LE JUGE. – Eh bien, que Dieu veuille la guérir! mais écoutez ce que j'ai à vous dire.
FALSTAFF. – Cette apoplexie est, à ce que je m'imagine, une espèce de léthargie; n'est-ce pas, milord? comme qui dirait un assoupissement du sang, un coquin de tintement dans les oreilles.
LE JUGE. – Qu'est-ce que vous me contez là? Qu'elle soit ce qu'elle voudra.
FALSTAFF. – Cela vient de beaucoup de chagrin, de l'étude et des tourments d'esprit.

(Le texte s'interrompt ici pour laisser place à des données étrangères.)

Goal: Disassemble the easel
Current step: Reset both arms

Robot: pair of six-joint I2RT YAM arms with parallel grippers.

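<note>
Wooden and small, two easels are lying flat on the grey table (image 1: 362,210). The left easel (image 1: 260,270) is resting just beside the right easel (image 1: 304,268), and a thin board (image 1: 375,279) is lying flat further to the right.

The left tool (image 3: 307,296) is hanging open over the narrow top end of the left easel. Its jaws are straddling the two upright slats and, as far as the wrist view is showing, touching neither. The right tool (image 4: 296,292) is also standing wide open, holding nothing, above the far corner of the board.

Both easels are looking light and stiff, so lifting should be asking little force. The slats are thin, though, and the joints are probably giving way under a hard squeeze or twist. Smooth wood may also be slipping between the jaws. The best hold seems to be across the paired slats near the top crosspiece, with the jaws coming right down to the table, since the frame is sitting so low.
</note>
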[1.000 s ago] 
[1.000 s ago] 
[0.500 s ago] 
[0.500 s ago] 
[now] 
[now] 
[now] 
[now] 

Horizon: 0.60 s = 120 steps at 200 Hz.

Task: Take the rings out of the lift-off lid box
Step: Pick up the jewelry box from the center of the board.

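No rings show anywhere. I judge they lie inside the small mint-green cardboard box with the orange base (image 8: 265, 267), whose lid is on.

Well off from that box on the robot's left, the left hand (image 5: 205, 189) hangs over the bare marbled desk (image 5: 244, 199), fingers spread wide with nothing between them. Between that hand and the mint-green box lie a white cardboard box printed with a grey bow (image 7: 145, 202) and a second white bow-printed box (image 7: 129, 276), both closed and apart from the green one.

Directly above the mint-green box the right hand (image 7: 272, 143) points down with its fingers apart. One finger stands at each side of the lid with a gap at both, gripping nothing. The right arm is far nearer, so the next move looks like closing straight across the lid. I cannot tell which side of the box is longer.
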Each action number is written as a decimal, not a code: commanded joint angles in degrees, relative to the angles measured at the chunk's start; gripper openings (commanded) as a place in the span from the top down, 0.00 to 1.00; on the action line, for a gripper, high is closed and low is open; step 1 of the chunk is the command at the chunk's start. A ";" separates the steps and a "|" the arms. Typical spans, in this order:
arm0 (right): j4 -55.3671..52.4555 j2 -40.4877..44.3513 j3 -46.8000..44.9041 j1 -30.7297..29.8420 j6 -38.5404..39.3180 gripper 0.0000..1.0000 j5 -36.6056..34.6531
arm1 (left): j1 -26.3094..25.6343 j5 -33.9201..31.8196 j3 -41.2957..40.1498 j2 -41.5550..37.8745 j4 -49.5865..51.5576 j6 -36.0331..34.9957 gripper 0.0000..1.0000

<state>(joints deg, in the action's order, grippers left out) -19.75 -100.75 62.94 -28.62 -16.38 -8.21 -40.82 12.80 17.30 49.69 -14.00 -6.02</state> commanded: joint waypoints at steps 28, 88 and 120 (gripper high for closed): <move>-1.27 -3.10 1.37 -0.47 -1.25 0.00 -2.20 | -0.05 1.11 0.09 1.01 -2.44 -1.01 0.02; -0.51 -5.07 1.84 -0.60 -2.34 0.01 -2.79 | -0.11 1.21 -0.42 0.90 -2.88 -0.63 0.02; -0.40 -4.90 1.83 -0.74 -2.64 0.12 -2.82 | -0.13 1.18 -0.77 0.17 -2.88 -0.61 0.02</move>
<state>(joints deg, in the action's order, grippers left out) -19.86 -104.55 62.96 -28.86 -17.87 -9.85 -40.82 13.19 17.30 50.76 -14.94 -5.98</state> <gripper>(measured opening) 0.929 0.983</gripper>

J'ai lu la cause de ses effets dans Galien; c'est une espèce de surdité.
LE JUGE. – Je crois, ma foi, que vous tenez aussi un peu de cette surdité-là; car vous n'entendez rien de ce que je vous dis.
FALSTAFF. – Fort bien dit, milord, fort bien: ou plutôt, avec votre permission, c'est la maladie de ne pas écouter, l'infirmité de ne pas faire attention, dont je suis attaqué.
LE JUGE. – Une correction par les talons pourrait guérir le défaut d'attention de vos oreilles. C'est ce qui ne m'embarrassera guère si je deviens votre médecin.
FALSTAFF. – Je suis bien aussi pauvre que Job, milord, mais pas tout à fait si patient que lui. Dans le premier cas, votre seigneurie peut bien, si cela lui plaît, m'administrer la recette de l'emprisonnement à cause de ma pauvreté: mais jusqu'à quel point votre patient consentirait-il à suivre vos ordonnances, c'est en quoi les savants pourraient bien admettre quelques parties de scrupule, et peut-être même un scrupule tout entier.
LE JUGE. – Je vous ai envoyé chercher, pour me parler sur des choses où il n'allait pas moins que de votre vie.